**Exercise objective:**
Scan the data that follows and count the lines with the string "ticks"; answer with the count alone.

**Data shown:**

=== Begin Enclosure ===

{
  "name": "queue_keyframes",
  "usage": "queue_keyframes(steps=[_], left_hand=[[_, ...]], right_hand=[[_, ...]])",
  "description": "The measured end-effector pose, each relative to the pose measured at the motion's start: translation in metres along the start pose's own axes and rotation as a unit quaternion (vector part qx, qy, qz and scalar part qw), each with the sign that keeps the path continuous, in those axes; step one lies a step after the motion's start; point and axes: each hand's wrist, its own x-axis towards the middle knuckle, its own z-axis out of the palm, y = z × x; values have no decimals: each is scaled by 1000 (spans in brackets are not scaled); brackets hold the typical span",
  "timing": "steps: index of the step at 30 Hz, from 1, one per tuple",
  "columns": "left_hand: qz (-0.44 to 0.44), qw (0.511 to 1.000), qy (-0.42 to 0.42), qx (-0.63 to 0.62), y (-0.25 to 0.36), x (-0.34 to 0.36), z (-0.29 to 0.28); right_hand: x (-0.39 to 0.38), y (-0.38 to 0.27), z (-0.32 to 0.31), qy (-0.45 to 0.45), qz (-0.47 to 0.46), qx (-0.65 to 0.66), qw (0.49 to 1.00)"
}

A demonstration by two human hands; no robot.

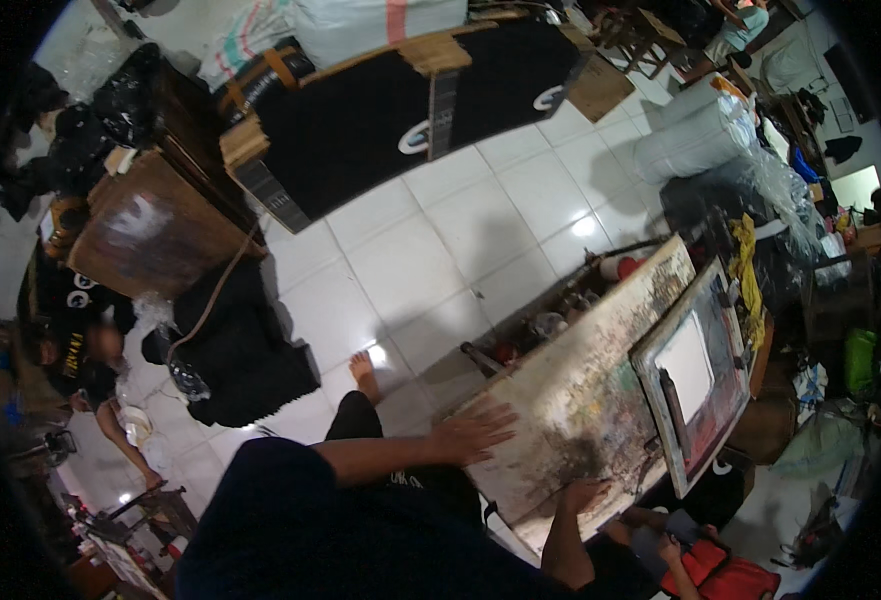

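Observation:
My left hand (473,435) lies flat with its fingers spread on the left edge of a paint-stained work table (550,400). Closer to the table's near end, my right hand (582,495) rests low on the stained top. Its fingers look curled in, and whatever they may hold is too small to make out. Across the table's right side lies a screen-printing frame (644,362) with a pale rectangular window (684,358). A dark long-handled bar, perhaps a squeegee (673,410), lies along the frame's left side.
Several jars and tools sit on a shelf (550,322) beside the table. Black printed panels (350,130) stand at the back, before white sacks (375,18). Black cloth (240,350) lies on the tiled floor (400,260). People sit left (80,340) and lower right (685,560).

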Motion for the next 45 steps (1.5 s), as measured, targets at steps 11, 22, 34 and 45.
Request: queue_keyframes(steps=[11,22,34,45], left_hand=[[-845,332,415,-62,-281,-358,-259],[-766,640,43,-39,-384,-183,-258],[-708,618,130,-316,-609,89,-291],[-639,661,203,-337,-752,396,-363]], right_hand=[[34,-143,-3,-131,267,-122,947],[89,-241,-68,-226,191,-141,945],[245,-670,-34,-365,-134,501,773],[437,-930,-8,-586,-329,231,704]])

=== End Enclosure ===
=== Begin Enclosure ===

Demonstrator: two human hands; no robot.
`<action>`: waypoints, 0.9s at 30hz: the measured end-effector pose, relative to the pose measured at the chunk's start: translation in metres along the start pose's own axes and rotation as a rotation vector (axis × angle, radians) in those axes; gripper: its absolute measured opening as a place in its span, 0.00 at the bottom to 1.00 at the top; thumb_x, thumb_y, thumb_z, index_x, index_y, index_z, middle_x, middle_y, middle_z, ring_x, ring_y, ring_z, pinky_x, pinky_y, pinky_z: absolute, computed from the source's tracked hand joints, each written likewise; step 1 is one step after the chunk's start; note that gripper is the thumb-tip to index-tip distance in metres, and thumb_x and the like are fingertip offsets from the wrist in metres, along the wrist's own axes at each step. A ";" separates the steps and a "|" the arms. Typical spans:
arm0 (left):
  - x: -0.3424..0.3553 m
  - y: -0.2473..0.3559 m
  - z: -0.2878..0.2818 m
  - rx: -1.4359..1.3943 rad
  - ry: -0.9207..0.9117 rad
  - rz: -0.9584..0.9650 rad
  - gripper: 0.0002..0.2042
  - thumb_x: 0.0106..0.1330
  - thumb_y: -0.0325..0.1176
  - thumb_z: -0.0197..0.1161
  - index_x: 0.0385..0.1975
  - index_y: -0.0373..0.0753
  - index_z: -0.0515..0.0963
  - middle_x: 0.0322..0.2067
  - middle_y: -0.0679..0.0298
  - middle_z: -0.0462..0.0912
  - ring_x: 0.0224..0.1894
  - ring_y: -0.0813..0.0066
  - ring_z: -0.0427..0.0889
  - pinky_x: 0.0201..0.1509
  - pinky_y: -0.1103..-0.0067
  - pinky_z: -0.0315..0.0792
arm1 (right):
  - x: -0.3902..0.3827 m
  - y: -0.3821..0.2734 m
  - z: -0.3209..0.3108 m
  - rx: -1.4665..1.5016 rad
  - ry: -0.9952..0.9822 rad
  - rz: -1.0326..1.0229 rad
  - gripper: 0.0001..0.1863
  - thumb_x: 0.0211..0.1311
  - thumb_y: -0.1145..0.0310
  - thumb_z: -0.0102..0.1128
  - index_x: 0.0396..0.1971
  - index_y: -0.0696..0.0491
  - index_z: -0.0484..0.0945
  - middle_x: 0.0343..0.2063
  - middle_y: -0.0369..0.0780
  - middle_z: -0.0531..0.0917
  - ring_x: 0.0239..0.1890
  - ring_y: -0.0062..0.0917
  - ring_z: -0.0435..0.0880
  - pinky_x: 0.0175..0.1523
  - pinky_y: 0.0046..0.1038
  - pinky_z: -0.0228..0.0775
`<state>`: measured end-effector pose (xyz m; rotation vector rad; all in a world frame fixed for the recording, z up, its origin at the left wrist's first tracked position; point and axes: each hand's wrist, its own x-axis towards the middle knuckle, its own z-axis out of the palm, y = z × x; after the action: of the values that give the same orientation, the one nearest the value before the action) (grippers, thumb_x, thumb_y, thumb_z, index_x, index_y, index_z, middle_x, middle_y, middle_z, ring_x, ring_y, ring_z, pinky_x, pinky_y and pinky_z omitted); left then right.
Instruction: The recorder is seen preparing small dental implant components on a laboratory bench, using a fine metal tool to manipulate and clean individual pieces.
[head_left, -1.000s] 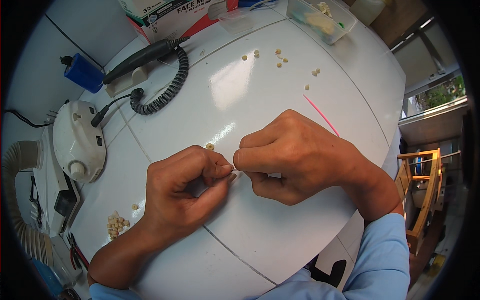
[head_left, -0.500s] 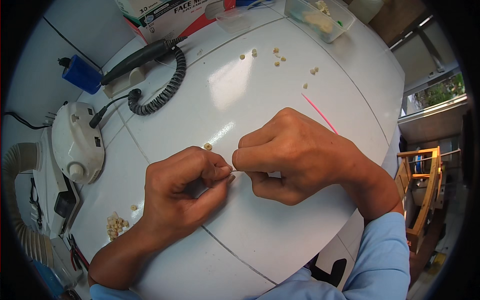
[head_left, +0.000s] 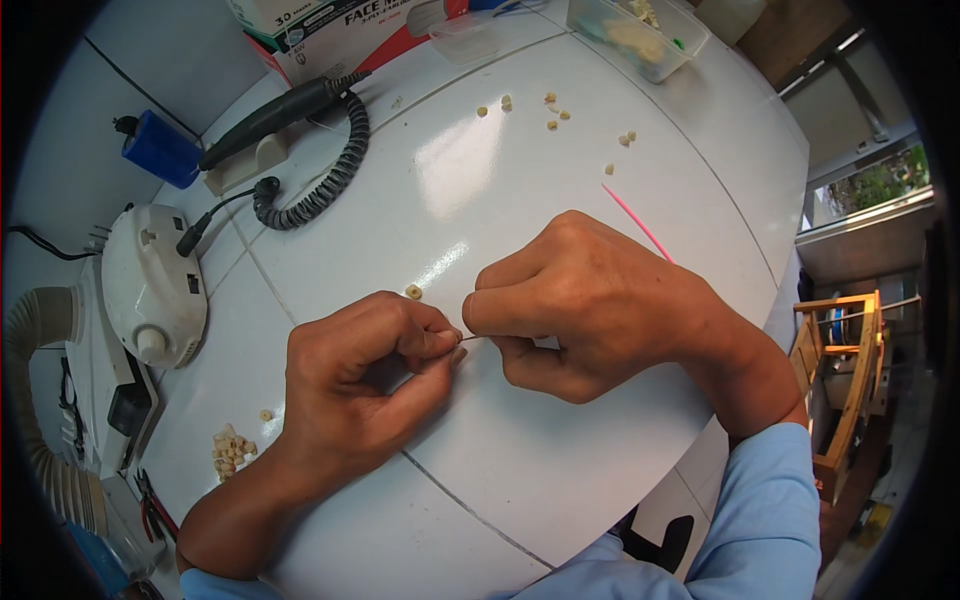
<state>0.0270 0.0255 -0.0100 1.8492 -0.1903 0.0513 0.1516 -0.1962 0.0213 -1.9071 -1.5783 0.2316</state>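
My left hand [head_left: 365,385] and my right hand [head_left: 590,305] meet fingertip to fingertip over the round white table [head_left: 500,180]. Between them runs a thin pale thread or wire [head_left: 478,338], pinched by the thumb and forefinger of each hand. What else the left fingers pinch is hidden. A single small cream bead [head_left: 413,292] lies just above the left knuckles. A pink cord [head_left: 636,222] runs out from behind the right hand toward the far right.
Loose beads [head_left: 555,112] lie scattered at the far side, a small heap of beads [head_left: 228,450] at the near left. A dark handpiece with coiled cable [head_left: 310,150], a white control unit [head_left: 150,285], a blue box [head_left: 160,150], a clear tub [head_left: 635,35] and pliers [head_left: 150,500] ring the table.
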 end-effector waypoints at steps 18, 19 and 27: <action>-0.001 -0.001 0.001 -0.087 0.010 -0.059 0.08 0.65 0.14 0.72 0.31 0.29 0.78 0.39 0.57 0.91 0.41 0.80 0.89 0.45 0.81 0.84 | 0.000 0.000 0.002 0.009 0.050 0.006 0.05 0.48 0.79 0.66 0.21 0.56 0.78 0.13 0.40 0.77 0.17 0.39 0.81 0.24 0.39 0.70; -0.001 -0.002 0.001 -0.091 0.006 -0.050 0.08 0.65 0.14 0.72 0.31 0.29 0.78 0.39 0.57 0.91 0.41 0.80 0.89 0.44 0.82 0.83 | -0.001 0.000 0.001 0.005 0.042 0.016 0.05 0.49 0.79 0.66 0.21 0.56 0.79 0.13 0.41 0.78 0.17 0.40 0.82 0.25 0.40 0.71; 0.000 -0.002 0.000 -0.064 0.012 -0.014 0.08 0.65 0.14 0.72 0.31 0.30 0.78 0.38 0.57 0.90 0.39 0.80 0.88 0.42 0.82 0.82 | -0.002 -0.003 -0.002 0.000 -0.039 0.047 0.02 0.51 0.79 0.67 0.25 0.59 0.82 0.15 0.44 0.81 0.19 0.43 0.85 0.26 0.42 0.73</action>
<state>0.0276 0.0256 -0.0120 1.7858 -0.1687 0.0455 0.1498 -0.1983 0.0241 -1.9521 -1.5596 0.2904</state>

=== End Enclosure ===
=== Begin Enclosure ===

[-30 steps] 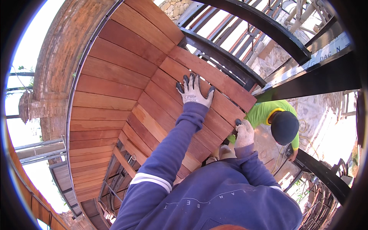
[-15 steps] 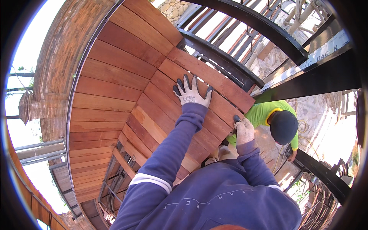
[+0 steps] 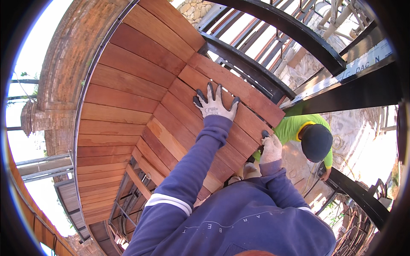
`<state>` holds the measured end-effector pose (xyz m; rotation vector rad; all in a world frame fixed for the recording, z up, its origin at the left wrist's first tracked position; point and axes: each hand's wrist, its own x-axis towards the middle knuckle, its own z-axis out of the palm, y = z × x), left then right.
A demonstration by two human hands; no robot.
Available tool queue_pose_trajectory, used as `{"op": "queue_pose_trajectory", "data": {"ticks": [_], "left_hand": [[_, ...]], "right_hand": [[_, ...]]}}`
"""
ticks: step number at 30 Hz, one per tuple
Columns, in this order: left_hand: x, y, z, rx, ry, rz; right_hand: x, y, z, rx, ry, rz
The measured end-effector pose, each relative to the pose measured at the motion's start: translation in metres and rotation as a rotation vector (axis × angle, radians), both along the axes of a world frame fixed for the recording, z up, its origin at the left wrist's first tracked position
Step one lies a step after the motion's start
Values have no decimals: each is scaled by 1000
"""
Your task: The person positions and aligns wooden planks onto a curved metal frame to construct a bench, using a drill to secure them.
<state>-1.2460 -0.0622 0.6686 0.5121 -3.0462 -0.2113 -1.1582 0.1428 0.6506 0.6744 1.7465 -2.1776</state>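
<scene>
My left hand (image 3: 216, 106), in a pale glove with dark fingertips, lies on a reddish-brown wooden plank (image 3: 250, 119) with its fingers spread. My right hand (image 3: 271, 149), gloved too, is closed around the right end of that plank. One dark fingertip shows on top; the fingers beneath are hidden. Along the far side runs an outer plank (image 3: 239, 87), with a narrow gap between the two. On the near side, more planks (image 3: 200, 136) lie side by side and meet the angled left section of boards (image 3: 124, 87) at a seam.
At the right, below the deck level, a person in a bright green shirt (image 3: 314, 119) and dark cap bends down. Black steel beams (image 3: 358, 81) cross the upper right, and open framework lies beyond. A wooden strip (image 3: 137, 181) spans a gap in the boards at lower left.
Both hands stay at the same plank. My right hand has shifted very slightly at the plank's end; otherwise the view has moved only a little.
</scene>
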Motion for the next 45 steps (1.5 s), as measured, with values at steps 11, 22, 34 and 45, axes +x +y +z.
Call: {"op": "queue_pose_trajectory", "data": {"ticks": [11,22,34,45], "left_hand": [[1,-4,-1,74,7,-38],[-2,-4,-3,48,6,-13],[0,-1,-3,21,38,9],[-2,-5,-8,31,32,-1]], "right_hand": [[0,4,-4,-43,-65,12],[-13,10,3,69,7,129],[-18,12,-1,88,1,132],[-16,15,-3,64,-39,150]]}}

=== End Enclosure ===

**The answer:**
3